THE PROBLEM: The line containing "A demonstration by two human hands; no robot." marks the end: output every line of the data up to it, and that line too, exactly as written.

──────── RECORDS SHOWN ────────

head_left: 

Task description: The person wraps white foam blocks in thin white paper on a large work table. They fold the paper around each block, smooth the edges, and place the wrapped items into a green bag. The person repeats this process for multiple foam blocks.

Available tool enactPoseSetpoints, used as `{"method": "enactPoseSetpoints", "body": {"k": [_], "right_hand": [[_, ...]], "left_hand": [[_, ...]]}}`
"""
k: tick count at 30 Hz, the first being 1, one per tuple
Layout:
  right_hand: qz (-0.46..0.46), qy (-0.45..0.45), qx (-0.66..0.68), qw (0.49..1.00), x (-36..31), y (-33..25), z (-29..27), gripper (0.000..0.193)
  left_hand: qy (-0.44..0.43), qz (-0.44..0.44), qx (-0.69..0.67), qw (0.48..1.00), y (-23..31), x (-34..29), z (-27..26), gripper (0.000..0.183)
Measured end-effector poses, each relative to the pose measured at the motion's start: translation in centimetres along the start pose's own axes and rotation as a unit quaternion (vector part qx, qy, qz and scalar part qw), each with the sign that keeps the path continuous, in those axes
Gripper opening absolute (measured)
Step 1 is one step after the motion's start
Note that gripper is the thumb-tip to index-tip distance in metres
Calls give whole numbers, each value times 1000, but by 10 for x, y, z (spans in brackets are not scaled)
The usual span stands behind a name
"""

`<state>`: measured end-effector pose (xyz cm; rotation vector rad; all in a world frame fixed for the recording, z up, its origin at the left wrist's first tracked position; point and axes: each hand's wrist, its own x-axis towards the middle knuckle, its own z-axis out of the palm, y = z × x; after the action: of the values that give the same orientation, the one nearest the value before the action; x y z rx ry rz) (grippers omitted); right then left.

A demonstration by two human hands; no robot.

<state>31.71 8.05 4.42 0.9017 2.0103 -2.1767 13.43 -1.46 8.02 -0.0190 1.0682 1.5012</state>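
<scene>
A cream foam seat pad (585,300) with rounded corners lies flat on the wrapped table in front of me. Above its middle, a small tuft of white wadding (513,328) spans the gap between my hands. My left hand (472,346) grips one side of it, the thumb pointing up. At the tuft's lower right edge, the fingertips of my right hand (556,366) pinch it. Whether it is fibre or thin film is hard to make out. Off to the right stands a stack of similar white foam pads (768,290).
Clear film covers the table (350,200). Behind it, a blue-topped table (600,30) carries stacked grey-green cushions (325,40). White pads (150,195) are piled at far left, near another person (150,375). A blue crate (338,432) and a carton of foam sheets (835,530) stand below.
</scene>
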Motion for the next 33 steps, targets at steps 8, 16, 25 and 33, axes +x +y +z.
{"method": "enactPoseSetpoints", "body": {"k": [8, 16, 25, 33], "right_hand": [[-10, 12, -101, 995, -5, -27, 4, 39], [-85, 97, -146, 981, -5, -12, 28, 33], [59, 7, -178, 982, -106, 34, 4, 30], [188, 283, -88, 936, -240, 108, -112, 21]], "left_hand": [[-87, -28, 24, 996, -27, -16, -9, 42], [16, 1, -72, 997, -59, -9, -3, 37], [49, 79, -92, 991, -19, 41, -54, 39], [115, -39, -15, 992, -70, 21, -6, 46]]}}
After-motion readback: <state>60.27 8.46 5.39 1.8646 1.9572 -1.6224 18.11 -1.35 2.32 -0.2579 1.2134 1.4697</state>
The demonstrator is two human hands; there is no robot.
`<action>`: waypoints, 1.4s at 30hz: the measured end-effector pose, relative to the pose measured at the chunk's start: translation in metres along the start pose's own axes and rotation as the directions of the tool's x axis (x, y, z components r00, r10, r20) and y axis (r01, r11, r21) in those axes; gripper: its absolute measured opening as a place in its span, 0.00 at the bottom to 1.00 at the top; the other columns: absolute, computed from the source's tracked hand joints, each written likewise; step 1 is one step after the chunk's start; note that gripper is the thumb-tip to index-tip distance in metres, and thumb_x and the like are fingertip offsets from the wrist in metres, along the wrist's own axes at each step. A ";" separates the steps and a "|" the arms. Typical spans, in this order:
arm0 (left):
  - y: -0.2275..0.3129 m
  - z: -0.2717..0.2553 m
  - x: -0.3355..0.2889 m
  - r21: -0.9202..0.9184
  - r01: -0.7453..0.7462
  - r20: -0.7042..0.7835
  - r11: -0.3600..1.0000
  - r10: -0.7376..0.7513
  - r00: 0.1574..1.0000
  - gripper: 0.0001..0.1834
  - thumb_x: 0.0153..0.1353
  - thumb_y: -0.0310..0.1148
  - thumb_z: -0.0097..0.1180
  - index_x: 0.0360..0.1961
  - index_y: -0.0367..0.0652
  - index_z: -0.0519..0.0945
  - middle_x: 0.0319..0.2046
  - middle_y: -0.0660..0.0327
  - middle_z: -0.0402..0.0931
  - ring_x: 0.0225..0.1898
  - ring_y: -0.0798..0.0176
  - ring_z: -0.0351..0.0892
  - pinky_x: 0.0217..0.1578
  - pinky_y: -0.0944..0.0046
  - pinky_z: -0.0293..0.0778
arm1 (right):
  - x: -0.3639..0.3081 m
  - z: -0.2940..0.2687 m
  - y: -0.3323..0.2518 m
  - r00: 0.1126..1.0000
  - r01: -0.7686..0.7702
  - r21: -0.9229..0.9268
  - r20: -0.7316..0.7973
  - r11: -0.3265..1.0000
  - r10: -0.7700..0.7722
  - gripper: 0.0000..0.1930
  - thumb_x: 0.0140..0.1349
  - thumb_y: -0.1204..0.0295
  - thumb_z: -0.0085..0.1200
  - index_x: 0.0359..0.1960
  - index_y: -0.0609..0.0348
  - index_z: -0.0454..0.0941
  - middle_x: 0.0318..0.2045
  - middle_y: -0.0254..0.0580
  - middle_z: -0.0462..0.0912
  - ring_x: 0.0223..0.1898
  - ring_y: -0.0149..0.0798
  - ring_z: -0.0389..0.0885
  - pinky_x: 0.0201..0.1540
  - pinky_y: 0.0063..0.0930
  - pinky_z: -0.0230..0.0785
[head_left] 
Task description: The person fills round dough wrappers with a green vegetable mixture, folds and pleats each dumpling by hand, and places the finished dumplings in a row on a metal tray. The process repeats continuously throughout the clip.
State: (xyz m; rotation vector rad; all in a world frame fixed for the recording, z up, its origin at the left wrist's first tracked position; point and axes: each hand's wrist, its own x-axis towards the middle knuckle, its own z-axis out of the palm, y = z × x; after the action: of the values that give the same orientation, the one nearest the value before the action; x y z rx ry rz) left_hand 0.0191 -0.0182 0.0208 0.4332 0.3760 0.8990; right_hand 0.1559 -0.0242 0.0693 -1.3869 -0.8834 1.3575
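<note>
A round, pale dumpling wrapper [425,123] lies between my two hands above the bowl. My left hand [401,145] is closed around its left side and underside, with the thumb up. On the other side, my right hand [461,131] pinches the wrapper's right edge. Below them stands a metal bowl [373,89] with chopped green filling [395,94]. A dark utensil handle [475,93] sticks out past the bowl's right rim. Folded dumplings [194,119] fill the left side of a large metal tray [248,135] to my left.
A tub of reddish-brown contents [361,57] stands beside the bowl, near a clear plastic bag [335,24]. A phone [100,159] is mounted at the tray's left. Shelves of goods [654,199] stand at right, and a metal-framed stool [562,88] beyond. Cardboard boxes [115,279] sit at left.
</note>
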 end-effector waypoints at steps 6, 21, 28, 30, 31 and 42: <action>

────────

EXERCISE SOLUTION:
head_left: 

Task description: The person wraps white foam blocks in thin white paper on a large work table. They fold the paper around each block, smooth the edges, and place the wrapped items into a green bag. The person repeats this process for multiple foam blocks.

Available tool enactPoseSetpoints, used as `{"method": "enactPoseSetpoints", "body": {"k": [_], "right_hand": [[_, ...]], "left_hand": [[_, ...]]}}`
"""
k: tick count at 30 Hz, the first being 1, one per tuple
Layout:
  right_hand: qz (-0.46..0.46), qy (-0.45..0.45), qx (-0.66..0.68), qw (0.49..1.00), x (-36..31), y (-33..25), z (-29..27), gripper (0.000..0.193)
  left_hand: qy (-0.44..0.43), qz (-0.44..0.44), qx (-0.69..0.67), qw (0.48..1.00), y (-23..31), x (-34..29), z (-27..26), gripper (0.000..0.183)
Measured end-effector poses, each relative to the pose measured at the motion's start: translation in centimetres along the start pose's own axes and rotation as a unit quaternion (vector part qx, qy, qz and scalar part qw), each with the sign that keeps the path continuous, in those axes
Gripper opening absolute (measured)
Step 1 is one step after the motion's start
Note that gripper is the thumb-tip to index-tip distance in metres
Calls give whole numbers, each value times 1000, but by 10 for x, y, z (spans in brackets are not scaled)
The usual span stands behind a name
"""

`<state>`: measured end-effector pose (xyz cm; rotation vector rad; all in a world frame fixed for the recording, z up, its origin at the left wrist's first tracked position; point and axes: each hand's wrist, its own x-axis towards the middle knuckle, its own z-axis out of the palm, y = z × x; after the action: of the values that give the same orientation, the one nearest the value before the action; x y z rx ry rz) (grippers omitted); right then left.

A demonstration by two human hands; no robot.

The answer stands, and there is nothing more to add.